PROBLEM TO SOLVE —
Reproduce the records below exactly, but only between the lines holding "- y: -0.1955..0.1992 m" and "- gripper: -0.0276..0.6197", inclusive.

RECORDS FOR THE EXERCISE —
=== Section Start ===

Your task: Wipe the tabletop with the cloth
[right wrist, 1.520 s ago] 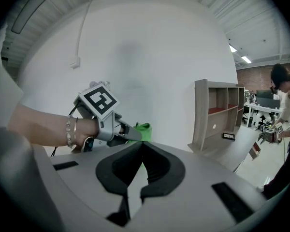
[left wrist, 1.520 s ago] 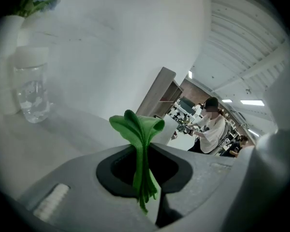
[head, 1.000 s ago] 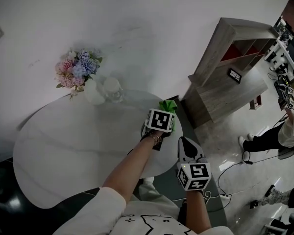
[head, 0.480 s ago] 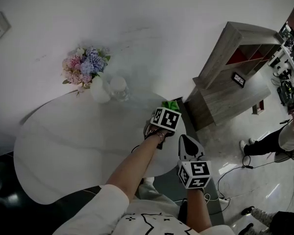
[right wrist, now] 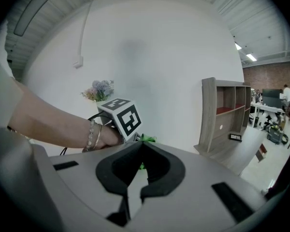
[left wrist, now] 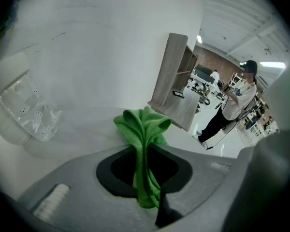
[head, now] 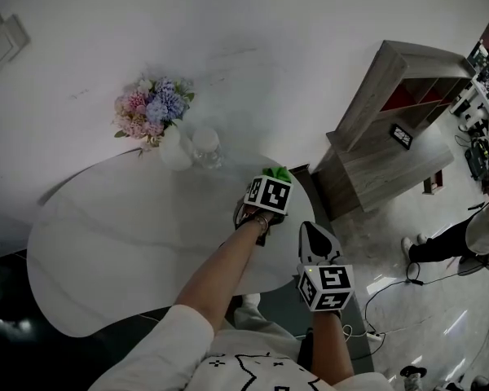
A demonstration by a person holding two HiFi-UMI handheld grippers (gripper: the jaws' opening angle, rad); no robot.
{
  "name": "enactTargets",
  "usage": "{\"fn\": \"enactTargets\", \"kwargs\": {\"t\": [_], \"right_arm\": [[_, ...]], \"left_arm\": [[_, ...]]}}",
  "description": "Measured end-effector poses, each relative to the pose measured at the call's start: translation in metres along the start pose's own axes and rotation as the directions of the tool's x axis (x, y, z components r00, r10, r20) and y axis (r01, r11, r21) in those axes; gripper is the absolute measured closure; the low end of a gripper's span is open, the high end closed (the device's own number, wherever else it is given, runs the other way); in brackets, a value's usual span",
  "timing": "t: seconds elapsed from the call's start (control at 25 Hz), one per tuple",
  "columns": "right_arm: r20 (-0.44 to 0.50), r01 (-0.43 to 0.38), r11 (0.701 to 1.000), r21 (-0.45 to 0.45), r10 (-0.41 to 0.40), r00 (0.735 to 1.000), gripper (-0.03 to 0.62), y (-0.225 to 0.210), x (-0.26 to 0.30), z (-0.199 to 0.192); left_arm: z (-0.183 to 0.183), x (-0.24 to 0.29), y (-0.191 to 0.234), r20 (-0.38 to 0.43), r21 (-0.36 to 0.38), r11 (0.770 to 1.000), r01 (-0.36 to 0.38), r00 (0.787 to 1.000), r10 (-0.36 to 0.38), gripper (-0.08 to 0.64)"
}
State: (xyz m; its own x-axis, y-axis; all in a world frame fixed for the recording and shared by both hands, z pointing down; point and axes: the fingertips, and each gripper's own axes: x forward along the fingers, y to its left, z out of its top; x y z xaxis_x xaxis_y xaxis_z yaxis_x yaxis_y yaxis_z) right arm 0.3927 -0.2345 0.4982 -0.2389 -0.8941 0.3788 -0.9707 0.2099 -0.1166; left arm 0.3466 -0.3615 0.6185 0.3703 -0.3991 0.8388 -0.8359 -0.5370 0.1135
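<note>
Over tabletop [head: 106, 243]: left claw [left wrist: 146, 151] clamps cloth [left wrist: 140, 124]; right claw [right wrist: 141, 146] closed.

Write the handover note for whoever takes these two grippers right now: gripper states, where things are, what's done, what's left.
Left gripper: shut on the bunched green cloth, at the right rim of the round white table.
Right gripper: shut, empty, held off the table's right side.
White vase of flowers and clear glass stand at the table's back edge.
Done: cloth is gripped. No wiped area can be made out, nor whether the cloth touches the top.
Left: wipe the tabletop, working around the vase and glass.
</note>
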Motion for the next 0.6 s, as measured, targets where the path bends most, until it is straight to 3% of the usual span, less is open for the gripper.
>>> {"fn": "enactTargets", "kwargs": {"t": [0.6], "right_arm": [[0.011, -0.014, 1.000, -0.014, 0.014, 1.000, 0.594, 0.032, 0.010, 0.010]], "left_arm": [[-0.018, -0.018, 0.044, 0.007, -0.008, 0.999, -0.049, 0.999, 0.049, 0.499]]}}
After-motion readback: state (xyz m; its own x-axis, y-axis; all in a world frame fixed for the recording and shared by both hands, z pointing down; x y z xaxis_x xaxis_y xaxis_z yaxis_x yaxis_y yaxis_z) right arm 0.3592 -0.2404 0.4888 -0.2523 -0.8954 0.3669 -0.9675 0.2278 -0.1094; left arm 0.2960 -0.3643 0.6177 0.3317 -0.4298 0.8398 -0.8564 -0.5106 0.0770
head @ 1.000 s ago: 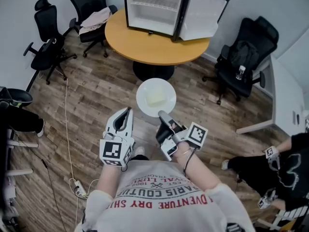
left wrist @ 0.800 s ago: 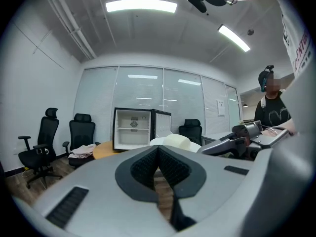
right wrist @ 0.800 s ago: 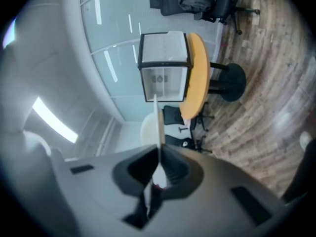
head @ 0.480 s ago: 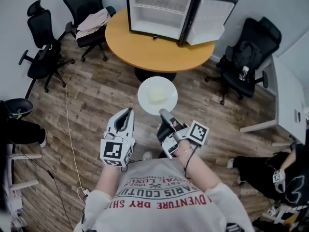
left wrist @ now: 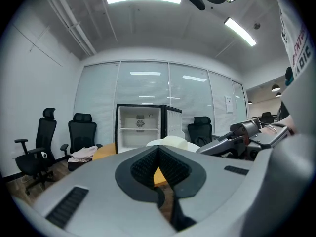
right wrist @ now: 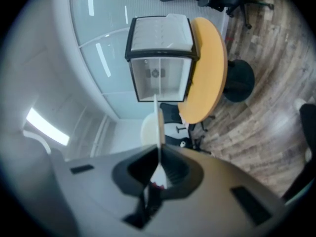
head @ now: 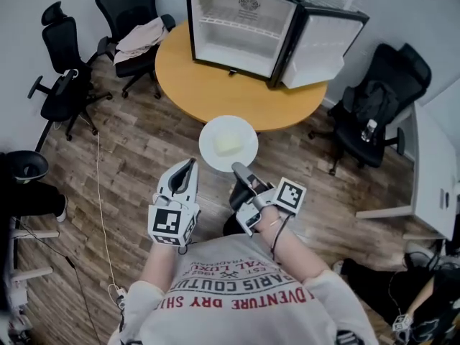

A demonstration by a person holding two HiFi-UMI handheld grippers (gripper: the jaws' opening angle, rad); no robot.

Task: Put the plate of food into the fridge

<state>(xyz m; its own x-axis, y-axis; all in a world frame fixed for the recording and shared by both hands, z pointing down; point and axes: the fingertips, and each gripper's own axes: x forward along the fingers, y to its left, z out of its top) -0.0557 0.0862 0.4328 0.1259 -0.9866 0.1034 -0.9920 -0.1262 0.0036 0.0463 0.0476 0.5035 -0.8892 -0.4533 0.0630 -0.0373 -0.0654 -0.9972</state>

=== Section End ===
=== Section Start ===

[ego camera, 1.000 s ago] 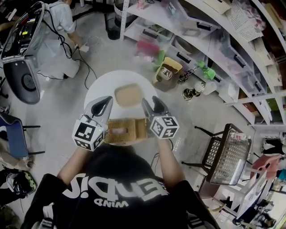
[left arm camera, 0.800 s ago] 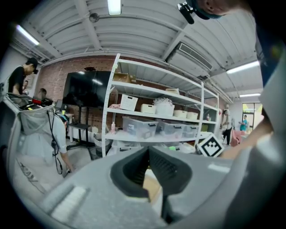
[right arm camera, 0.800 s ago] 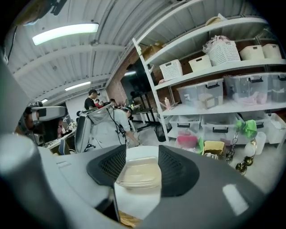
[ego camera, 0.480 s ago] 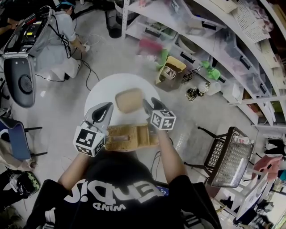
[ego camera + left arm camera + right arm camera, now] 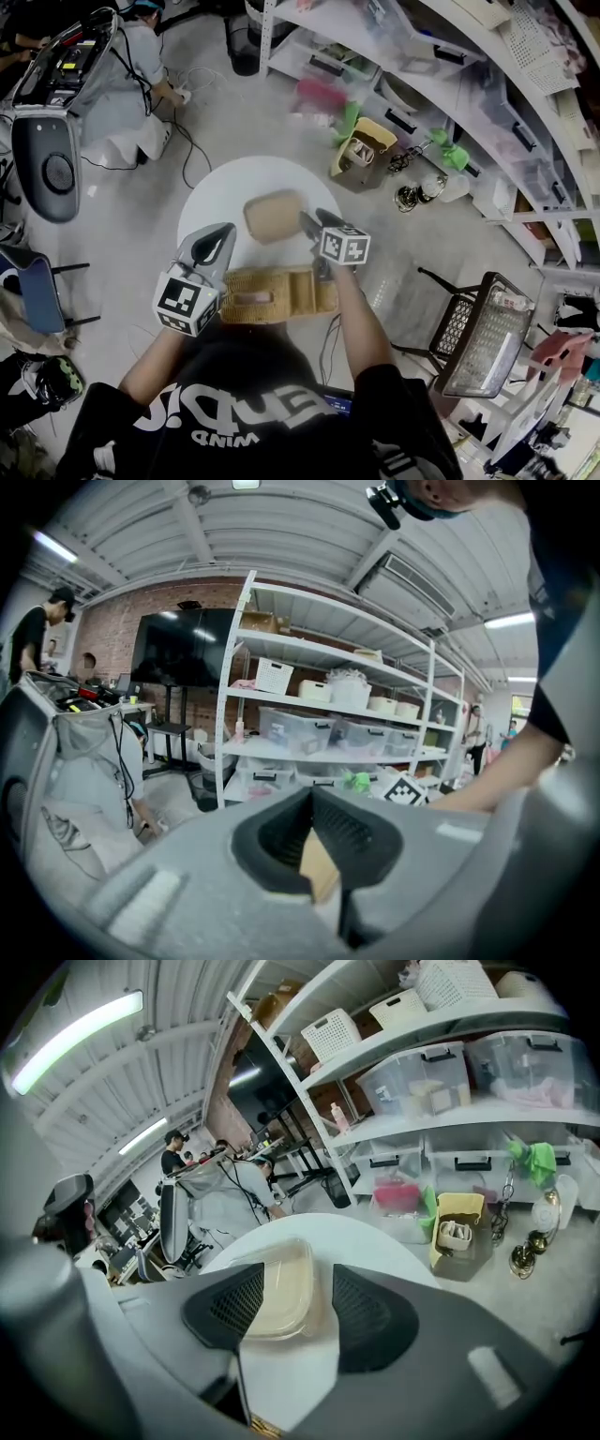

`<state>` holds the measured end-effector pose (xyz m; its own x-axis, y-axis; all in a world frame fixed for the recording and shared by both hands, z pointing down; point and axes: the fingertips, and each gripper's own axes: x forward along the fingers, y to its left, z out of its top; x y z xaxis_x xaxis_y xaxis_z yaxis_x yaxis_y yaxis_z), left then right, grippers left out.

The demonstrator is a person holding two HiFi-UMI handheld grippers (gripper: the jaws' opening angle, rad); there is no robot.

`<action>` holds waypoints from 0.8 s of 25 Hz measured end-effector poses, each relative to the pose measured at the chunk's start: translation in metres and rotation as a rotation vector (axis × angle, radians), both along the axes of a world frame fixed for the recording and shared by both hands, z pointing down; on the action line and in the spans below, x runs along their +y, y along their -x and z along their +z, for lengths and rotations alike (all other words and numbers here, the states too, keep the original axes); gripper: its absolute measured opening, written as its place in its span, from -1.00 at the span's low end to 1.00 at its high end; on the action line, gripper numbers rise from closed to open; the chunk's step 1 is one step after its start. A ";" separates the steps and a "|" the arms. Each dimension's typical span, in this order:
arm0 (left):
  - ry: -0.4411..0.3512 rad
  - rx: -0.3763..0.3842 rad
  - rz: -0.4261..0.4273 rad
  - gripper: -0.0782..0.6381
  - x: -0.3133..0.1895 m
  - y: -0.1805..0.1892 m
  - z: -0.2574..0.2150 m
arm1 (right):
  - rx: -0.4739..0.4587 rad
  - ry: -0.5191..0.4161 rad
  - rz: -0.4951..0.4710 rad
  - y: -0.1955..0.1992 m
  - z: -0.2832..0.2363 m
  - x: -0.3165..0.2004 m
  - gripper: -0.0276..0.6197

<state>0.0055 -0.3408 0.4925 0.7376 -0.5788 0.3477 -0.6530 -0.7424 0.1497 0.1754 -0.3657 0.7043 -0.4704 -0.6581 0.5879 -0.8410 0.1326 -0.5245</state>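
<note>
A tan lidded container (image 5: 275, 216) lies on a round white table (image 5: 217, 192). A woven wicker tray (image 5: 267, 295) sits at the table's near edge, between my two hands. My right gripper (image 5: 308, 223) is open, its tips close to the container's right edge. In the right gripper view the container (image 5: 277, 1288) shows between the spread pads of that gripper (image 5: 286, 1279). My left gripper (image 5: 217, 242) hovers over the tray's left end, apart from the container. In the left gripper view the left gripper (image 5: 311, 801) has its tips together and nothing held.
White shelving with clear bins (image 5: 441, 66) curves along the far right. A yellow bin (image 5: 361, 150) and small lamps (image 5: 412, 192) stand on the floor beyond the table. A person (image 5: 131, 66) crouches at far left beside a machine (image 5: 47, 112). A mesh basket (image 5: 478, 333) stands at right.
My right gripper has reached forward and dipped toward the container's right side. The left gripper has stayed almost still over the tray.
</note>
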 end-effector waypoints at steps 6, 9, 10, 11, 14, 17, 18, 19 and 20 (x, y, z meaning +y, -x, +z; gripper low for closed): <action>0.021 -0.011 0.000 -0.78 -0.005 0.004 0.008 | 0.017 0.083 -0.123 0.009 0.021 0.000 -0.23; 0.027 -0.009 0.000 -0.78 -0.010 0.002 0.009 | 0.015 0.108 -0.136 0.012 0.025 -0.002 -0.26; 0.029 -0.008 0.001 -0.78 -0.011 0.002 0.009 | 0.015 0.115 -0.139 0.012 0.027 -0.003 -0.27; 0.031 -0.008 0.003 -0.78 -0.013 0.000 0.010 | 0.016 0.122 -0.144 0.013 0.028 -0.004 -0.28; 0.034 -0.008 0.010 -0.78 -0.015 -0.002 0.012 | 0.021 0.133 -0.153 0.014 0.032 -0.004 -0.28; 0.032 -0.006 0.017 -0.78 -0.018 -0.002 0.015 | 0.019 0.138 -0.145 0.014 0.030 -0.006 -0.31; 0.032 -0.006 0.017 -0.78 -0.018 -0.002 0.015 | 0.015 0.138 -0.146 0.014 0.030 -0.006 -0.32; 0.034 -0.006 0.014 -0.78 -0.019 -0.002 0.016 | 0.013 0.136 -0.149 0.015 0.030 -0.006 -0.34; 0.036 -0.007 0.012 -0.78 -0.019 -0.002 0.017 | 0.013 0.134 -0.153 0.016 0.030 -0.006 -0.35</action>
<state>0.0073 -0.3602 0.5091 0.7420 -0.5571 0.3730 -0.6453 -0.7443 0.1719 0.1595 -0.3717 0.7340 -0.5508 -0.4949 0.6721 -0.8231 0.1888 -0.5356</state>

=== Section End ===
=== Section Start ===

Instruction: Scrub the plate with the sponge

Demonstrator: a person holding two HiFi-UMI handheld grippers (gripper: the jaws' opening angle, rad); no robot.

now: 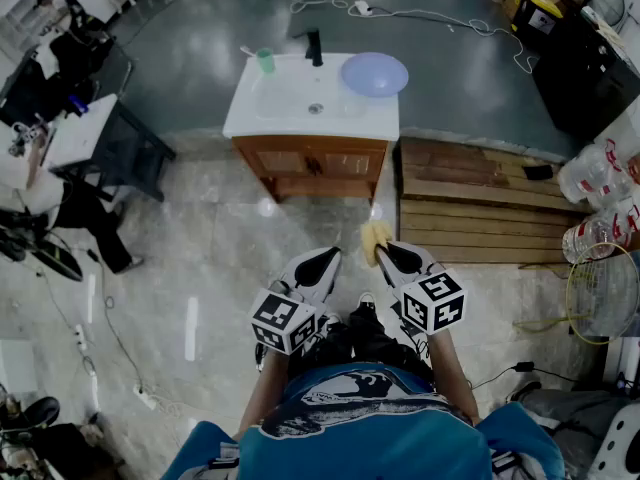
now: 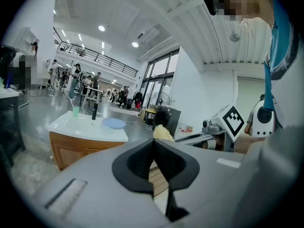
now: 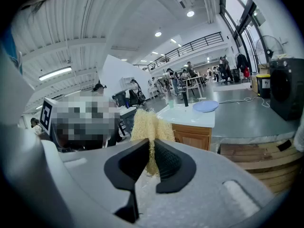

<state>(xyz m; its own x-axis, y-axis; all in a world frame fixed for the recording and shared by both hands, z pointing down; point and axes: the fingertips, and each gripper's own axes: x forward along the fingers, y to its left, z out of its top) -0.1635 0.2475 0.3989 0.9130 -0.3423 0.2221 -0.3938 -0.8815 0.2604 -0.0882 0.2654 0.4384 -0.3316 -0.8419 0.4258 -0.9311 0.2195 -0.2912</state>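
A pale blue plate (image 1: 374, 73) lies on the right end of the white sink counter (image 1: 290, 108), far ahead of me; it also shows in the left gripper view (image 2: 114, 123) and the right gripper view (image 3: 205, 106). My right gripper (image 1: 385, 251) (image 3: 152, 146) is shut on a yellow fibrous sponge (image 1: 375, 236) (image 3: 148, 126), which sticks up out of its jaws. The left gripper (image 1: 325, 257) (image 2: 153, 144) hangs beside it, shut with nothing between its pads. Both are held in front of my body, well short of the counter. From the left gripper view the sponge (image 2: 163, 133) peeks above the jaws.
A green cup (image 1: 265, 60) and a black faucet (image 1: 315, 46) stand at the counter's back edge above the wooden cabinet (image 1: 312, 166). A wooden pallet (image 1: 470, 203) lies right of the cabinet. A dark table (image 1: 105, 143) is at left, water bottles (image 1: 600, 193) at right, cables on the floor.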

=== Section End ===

TASK ANSWER —
  - y: -0.1955..0.1992 m
  - z: -0.2832..0.2363 m
  - x: -0.3165..0.2004 m
  - gripper: -0.0276..0.6197

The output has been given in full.